Married 58 years, the Povicks downsized last year, moving from a home with lawn in South Seattle to their Junction apartment. "People thought we were crazy, but we love it here," Carol said. "Everyone is extremely friendly. They go out of their way to help you."
Grab a seat, honey
1. Easy Street Records: Open 9 a.m.-9 p.m. Mondays-Saturdays; 9 a.m.-7 p.m. Sundays. Cafe open 7 a.m.-3 p.m. daily. 4559 California Ave. S.W. (plus a Queen Anne location). 206-938-EASY or www.easystreetonline.com.
2. Cafe Vérité: Open 6 a.m.- 9 p.m. Mondays-Thursdays; 6 a.m.-10 p.m. Fridays; 7 a.m.-10 p.m. Saturdays; 7 a.m.-9 p.m. Sundays. 4556 California Ave. S.W., Seattle; 206-932-2971 or www.veritecoffee.com and www.cupcakeroyale.com.
3. ArtsWest: The current play is "tick, tick ... BOOM"! from the author of "Rent," playing through Nov. 4. "Voices of Christmas," Nov. 30-Dec. 24. Call or visit online for times and ticket prices. 4711 California Ave. S.W.; 206-938-0339 or www.artswest.org.
4. Husky Deli: Open 9 a.m.- 9 p.m. Mondays-Saturdays; 10 a.m.-7 p.m. Sundays. 4721 California Ave. S.W.; 206-937-2810 or www.huskydeli.com.
At first glance, Easy Street looked a bit young and wild to them. "We didn't come in for a long time," she admitted. Now they're regulars, except on Wednesdays, Lydia's day off.
The brisk and busy Lydia has worked at the cafe for a dozen years. In the proud tradition of great service, she takes personal pride in making patrons comfortable. What's more, she clearly likes what she does and likes customers. When a man propped the front door open, Lydia breezed by the Povick's table, patted Carol on the shoulder and said, "Let me know if that's too cold for you, honey."

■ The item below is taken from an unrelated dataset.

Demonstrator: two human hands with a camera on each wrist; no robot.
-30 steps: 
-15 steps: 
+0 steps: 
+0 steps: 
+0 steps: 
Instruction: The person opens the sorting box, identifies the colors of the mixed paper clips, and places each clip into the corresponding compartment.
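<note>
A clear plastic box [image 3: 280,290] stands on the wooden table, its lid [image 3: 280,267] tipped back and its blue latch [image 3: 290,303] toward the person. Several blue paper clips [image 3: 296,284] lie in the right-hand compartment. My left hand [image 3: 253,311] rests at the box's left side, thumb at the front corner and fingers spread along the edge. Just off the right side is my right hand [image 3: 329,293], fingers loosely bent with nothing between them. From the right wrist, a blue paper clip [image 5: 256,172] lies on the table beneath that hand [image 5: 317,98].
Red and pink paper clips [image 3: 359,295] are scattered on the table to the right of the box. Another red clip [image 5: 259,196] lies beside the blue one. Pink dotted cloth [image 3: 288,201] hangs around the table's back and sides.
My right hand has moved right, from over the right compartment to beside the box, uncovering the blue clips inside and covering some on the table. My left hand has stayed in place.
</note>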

Asked about what's good on the menu, she said huevos rancheros with a homemade sauce is a top draw, plus anything made by their in-house baker. Also big: vegetarian fare, a nod to changing tastes.
Dining or not, customers can meander a store with floor-to-ceiling music, and for bargain hunters, there's a wide selection of used CDs for less than $10. Take a test run in one of the "listening stations," which offer a long list of music titles. Consider, as I did, taking home a Johnny Cash action figure with guitar, or a Kurt Cobain doll.
Across the street is a coffee shop, Cafe Vérité, one of three around Seattle. Sure, yes, there's good coffee and free wireless in a light-filled space but what makes you go "Woo-hoo!" is their specialty — a deli case full of cupcakes. Cupcakes! All kinds, but for fall, try the seasonal varieties — apple spice, pumpkin or carrot cake with the added detail of autumn-leaf shaped sprinkles. It's so "Hi-Mom-I'm-home," you might want to take an entire box of cupcakes with you.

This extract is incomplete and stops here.